Rigorose Festlegungen können einen in eine schwierige Lage bringen. Zurückrudern coram publico bedeutet dann meist Gesichtsverlust und entsprechend hartnäckig wird an einmal festgezurrten Positionen festgehalten. Insbesondere, wenn sämtliche Argumente erschöpfend ausgetauscht sind, dreht sich die Diskussion bestenfalls im Kreis oder, schlimmer noch, eskaliert zum Streit.
Die Diskretion eines Vier-Augen-Gesprächs hilft dagegen, dem Gesprächspartner, der sich vielleicht sogar selbst in eine unglückliche Lage gebracht hat, Brücken zu bauen und einen Kompromiss einzugehen. Jedenfalls bleibt ihm die öffentliche Demütigung, so er sie denn als solche empfindet, erspart. Gegebenenfalls wird er vielleicht auch bereit sein, versteckte Gründe, die er gegenüber Dritten am Tisch nicht darlegen mag, zu offenbaren. Die Änderung der Rahmenbedingungen der Diskussion führt daher zu Änderungen in den Inhalten. Es kommt Bewegung in die Stagnation.

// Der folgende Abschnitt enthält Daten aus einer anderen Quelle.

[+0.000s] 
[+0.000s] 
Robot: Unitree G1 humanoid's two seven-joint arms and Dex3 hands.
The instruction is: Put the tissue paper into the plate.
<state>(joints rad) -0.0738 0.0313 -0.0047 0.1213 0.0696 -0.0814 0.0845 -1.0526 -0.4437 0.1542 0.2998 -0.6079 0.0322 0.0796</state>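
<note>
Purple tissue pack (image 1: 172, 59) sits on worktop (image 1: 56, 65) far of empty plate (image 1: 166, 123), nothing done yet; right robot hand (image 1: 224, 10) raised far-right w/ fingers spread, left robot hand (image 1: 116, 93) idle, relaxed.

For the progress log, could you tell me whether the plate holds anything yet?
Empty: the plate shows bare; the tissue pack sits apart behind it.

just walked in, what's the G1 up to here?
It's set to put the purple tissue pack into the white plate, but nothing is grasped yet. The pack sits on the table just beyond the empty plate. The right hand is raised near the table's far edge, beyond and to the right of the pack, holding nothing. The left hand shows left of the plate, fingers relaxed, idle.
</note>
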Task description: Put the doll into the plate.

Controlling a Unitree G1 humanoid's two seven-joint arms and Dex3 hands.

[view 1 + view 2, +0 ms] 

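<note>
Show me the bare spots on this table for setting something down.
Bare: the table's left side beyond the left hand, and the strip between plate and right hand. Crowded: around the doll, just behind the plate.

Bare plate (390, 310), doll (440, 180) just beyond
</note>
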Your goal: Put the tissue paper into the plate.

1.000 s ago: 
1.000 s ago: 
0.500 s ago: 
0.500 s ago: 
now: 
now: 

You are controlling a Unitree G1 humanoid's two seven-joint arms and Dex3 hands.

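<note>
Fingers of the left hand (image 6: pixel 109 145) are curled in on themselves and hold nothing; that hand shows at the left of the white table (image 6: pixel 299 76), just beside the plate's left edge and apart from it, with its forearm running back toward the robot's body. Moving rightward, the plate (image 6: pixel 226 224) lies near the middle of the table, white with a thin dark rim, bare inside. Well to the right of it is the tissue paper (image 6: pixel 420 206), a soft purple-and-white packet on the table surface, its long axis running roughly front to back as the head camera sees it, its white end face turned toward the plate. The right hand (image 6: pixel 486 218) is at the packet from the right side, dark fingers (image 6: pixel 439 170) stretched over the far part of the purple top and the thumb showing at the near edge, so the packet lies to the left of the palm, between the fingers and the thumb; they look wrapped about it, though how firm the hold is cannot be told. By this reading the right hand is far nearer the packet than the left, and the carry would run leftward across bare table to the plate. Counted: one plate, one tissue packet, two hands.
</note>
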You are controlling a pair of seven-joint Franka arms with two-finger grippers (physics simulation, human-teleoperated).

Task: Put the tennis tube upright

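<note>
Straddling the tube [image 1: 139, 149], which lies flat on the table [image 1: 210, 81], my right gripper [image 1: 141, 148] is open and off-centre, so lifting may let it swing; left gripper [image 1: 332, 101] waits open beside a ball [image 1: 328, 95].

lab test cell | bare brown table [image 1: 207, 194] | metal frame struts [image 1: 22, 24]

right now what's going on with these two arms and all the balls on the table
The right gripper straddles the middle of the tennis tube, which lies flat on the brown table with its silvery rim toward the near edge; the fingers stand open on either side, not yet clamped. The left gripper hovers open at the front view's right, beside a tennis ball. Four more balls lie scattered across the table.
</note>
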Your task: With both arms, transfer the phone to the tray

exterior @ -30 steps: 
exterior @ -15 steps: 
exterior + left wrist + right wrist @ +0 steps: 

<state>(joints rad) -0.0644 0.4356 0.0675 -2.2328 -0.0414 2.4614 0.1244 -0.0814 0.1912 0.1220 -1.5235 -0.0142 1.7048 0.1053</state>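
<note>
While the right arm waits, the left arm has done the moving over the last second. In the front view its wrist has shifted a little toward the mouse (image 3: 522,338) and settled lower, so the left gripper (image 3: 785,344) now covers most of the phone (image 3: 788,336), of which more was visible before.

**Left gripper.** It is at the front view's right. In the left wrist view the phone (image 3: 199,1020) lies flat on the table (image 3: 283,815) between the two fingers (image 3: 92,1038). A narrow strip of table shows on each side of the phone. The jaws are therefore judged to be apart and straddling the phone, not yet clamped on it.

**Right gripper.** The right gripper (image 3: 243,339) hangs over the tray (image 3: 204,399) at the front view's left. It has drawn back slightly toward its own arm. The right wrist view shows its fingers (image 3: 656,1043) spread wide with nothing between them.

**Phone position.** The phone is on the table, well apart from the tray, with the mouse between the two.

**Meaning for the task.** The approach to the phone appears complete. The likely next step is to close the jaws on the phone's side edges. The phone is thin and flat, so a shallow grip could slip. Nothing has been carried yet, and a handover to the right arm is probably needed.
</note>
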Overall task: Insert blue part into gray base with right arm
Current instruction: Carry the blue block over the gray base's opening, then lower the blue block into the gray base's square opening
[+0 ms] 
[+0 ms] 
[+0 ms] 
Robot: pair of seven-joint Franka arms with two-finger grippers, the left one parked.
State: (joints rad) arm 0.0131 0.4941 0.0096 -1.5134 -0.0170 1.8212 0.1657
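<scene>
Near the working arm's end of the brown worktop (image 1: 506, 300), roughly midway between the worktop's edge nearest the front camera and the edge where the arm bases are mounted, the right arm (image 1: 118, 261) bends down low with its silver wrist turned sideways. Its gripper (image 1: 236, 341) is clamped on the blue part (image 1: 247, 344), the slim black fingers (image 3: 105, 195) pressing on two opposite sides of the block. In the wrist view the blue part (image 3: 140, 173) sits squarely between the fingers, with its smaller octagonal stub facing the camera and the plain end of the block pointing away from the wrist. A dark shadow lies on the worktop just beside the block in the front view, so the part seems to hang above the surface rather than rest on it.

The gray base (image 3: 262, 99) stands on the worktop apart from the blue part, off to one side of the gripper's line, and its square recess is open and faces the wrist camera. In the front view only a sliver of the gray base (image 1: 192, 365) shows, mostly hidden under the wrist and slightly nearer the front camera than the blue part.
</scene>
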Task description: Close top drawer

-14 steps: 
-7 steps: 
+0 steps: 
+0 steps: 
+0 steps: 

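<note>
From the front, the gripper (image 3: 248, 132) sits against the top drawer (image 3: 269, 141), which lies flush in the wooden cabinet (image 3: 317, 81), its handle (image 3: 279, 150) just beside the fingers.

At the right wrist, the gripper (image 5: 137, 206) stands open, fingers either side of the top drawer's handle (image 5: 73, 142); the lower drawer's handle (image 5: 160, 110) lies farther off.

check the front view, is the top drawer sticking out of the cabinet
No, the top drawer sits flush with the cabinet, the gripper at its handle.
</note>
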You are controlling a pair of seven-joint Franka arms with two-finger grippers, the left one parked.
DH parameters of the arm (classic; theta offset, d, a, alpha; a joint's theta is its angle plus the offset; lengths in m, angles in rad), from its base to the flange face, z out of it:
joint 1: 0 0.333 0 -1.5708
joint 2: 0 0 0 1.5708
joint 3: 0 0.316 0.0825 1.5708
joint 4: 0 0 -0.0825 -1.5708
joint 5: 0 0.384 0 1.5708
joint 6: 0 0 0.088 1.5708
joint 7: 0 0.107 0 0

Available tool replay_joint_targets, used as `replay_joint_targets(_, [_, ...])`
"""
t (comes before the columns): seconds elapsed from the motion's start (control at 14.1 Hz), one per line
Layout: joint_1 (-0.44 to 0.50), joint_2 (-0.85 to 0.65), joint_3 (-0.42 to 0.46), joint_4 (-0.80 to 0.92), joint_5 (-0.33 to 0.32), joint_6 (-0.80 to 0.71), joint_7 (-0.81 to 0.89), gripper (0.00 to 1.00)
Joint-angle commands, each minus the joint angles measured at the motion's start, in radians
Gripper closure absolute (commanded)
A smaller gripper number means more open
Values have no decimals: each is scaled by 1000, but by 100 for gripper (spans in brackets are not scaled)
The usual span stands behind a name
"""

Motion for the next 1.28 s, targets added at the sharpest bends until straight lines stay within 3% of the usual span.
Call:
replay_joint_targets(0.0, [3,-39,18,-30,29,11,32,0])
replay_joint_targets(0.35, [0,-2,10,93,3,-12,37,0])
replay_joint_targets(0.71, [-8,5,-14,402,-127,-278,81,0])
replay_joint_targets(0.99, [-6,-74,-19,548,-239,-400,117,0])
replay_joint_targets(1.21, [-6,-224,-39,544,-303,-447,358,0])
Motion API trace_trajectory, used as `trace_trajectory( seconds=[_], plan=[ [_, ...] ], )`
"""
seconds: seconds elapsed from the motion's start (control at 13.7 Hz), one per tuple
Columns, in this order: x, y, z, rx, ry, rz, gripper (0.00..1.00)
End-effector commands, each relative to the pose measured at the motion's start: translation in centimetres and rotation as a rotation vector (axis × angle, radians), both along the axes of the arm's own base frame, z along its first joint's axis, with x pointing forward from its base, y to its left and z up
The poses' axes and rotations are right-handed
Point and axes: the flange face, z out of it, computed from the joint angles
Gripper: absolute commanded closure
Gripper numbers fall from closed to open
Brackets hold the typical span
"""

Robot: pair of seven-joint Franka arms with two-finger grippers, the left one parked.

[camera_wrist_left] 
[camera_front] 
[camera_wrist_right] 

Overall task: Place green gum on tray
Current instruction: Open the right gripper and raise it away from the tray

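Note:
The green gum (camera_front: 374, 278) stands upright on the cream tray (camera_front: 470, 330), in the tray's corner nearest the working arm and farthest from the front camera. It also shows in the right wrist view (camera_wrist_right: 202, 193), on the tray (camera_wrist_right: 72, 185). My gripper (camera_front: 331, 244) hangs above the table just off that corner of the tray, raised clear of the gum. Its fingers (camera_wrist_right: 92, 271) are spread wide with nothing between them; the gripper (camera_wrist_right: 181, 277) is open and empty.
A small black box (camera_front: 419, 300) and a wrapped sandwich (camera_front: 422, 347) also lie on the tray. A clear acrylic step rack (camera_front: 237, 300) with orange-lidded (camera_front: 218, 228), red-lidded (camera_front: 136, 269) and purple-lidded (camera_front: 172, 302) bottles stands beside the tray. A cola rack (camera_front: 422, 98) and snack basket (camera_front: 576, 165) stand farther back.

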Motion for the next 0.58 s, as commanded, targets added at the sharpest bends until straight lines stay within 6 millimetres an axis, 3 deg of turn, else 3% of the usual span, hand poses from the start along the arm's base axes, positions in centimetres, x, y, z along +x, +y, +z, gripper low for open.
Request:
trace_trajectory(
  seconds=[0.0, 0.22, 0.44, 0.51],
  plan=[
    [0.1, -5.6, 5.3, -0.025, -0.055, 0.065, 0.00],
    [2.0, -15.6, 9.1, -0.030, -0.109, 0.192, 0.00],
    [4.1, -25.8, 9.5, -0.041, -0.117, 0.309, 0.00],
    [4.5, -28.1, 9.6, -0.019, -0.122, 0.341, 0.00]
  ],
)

Andererseits bleibt es auch dem Fordernden - in diesem Fall dem Vertreter des Mieters - erspart, stärkere Geschütze aufzufahren mit der Gefahr des Scheiterns und der Bloßstellung der eigenen Hilflosigkeit. Vielleicht zögert er auch, aus einem Gefühl der Loyalität einen Mitstreiter auf seiner Seite vor externen Gesprächspartnern zurecht zu weisen oder zu drängen. Es kann viele Gründe geben, die nicht offensichtlich sind.
Generell ist es immer eine gute Option, mit schwierigen Besprechungspartnern das vertrauliche Gespräch zu suchen und oft erfahren Sie dadurch Dinge, die für den Erfolg des Projekts wichtig sind und die in der Projektöffentlichkeit nie Eingang gefunden hätten. Langfristig zahlt es sich aus, wenn Sie anschließend über die besprochenen Inhalte Stillschweigen bewahren. Ihre Diskretion wird nicht unbemerkt bleiben - ebenso wie Ihre Geschwätzigkeit!